Emotion regulation and control measures

Habitual engagement of cognitive reappraisal was assessed using the Emotion Regulation Questionnaire (Gross and John, 2003). This questionnaire assesses the habitual engagement of two emotion regulation strategies, reappraisal and suppression, using a seven-point Likert scale that ranges from ‘strongly disagree’ to ‘strongly agree’. Examples of statements from the reappraisal dimension include ‘I control my emotions by changing the way I think about the situation I’m in’, and statements from the suppression dimension include ‘I keep my emotions to myself’ (Gross and John, 2003). Reappraisal score was measured by six items (Cronbach’s alpha = 0.735, n = 83) and suppression score was measured by four items (Cronbach’s alpha = 0.787, n = 83). The distribution of reappraisal scores used for final analyses (M = 30.82, SD = 5.48, n = 83) was assessed for normality by performing a Shapiro-Wilk test. This confirmed that the frequency distribution of reappraisal scores did not significantly differ from a normal distribution (P > 0.3). For consistency with previous studies (Giuliani et al., 2011a,b), we also included a measure of trait negative affect as a control variable, which was assessed using the Positive and Negative Affect Scale (Watson et al., 1988). This questionnaire assesses the extent to which a person feels a certain way right now or during a longer period of time, using a five-point Likert scale that ranges from ‘very slightly or not at all’ to ‘extremely’. Trait affect is concerned with the measures for a longer period of time. The trait negative affect was measured by 10 negative affective aspects (e.g. ‘irritable’, ‘upset’; Cronbach’s alpha = 0.791, n = 81).

To ensure that the variables targeted for the current study were appropriate for multiple regression analysis and not substantially collinear, correlations were computed between reappraisal and the control variables. Also, for consistency with previous studies (Giuliani et al., 2011a,b), follow-up analyses included additional control variables of suppression and trait negative affect.
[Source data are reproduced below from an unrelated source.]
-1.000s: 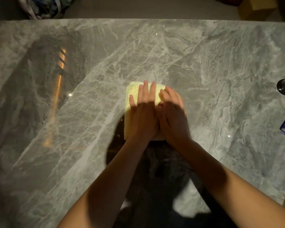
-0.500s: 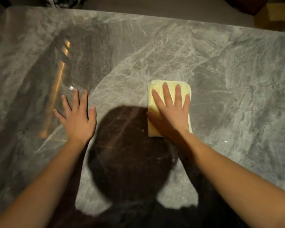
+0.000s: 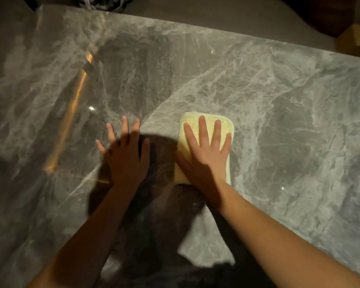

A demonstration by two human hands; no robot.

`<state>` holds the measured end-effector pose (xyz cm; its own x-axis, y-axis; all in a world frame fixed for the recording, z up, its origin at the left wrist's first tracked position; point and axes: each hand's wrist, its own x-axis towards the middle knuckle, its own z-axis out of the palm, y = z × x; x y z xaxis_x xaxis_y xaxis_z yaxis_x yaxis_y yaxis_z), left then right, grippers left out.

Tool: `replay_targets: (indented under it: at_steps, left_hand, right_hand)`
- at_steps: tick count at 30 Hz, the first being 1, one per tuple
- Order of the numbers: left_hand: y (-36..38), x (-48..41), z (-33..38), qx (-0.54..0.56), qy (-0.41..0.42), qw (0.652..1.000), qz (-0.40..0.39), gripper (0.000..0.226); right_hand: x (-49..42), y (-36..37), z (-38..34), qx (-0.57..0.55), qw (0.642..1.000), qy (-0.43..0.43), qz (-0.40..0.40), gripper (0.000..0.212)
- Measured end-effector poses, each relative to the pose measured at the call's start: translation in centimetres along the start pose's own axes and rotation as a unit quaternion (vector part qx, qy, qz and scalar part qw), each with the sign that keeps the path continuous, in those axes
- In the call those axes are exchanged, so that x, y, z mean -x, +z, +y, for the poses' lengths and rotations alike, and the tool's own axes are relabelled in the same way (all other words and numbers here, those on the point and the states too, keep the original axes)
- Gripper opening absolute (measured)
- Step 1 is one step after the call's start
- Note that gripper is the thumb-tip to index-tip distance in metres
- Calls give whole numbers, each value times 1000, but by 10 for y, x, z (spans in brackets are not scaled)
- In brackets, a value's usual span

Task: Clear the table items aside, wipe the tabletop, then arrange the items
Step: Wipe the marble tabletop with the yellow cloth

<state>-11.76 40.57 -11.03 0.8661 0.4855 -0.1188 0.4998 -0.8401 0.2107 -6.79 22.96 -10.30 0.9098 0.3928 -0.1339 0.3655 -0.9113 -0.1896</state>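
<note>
A folded pale yellow cloth (image 3: 187, 125) lies flat on the grey marble tabletop (image 3: 279, 113), a little right of the middle. My right hand (image 3: 206, 154) presses down on the cloth with its palm flat and fingers spread; the cloth's near half is hidden under it. My left hand (image 3: 126, 154) rests flat on the bare marble just left of the cloth, fingers apart, holding nothing. None of the table items show in this view.
The table's far edge (image 3: 195, 19) runs across the top, with floor beyond. A yellowish box (image 3: 355, 41) stands past the far right corner and a bundle of fabric (image 3: 104, 3) past the far left. My head's shadow falls between my arms.
A second ago both hands lay on the cloth. My left hand came off it to the left onto bare marble, then drew closer again. The right hand stayed pressed on the cloth.
</note>
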Motion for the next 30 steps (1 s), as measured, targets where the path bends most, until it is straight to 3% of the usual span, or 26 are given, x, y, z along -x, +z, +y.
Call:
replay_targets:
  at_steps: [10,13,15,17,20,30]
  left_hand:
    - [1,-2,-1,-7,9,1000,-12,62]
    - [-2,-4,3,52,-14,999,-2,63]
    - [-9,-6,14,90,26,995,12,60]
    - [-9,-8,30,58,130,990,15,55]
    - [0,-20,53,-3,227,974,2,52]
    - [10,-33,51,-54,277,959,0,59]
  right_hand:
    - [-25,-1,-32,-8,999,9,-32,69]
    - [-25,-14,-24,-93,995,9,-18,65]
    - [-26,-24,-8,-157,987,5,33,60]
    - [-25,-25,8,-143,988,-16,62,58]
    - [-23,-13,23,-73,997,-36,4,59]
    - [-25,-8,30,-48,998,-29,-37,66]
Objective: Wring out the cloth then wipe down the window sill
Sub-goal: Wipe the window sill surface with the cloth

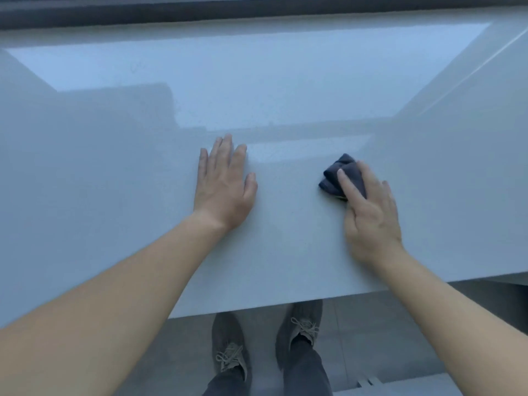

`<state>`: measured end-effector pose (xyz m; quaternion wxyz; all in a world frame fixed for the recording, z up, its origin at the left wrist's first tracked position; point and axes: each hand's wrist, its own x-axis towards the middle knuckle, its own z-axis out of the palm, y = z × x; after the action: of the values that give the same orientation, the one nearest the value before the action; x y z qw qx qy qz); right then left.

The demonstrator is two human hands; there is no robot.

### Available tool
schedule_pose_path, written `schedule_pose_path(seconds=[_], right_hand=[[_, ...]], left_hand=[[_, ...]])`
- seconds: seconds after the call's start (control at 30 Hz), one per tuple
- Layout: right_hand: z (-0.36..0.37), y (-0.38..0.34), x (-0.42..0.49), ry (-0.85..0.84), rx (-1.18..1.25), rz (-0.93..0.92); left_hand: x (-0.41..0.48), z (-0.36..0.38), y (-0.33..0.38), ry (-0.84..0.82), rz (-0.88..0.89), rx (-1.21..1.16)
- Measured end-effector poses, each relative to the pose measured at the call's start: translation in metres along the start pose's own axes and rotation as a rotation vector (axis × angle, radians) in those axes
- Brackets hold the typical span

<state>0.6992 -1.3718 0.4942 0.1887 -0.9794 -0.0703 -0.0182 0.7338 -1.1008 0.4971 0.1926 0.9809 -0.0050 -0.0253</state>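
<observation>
A wide, glossy pale window sill [285,247] fills most of the view and reflects the bright window. A small bunched dark blue cloth [337,174] lies on it right of centre. My right hand [368,212] lies flat over the cloth, its straight fingers pressing it onto the sill, and only the cloth's far left part shows. My left hand [223,184] rests palm down on the sill, fingers straight and slightly spread, about a hand's width left of the cloth.
A dark window frame [257,10] runs along the far edge of the sill. The sill's near edge [257,307] crosses below my hands. Beneath it is a grey floor with my two grey shoes [231,347].
</observation>
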Motion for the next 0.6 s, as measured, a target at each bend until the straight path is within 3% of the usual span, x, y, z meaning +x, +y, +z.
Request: schedule_pose_path(seconds=[0.07, 0.2, 0.27, 0.33, 0.47, 0.5, 0.6], right_hand=[[0.007, -0.011, 0.016, 0.039, 0.008, 0.035], [0.013, -0.02, -0.006, -0.151, -0.047, -0.393], [0.007, -0.002, 0.015, -0.209, -0.075, -0.493], [0.004, 0.015, 0.055, -0.167, -0.071, -0.424], [0.008, 0.006, 0.132, -0.076, 0.016, -0.05], [0.012, -0.003, 0.135, -0.075, 0.013, -0.07], [0.022, -0.013, 0.123, -0.184, -0.025, -0.436]], left_hand=[[0.027, 0.004, 0.008, 0.009, -0.043, -0.01], [0.054, 0.015, 0.018, -0.02, -0.125, 0.099], [0.055, 0.016, 0.019, -0.02, -0.137, 0.124], [0.054, 0.015, 0.02, -0.008, -0.145, 0.116], [0.056, 0.016, 0.022, 0.006, -0.154, 0.11], [0.056, 0.016, 0.022, 0.012, -0.156, 0.11], [0.056, 0.016, 0.023, 0.016, -0.161, 0.115]])
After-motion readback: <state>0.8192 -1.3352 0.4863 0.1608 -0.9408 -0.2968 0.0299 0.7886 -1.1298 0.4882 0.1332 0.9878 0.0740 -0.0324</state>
Brain imaging and processing procedures

Anatomical images (3D MPRAGE, TR = 1600 ms; TE = 3.82 ms; FOV = 256 × 256 mm; volume size = 112 slices; voxel size = 1 × 1 × 1 mm³) were obtained using a 1.5 Tesla Siemens Sonata scanner. To test predicted diffuse vs localized volumetric associations, brain imaging data were processed using two procedures, a surface-based segmentation procedure (SBM) and a VBM procedure (for more details about data processing see Supplementary Materials). SBM output included whole-region ROI definitions in order to test diffuseness of associations at a more global level. Surface-based cortical reconstruction and volumetric segmentation were performed with the Freesurfer image analysis suite (Freesurfer Version 5.3; Fischl, 2012), which is freely available for download online (http://surfer.nmr.mgh.harvard.edu/). To address sensitivity at a more localized level than whole-region SBM, VBM was performed in addition to the SBM processing, providing complementary analysis at a voxel level. VBM was performed in SPM8 (Ashburner et al., 2008) with the VBM8 toolbox (http://dbm.neuro.uni-jena.de/vbm/; Kurth et al., 2010) using MATLAB 7.4 (Mathworks, Inc., Released 2007). VBM8 default settings are documented elsewhere (Kurth et al., 2010) and were used in processing unless otherwise noted. A Gaussian smoothing kernel of 10 mm full width at half maximum was used on the grey matter maps to correct for registration inaccuracies inherent to the normalization process.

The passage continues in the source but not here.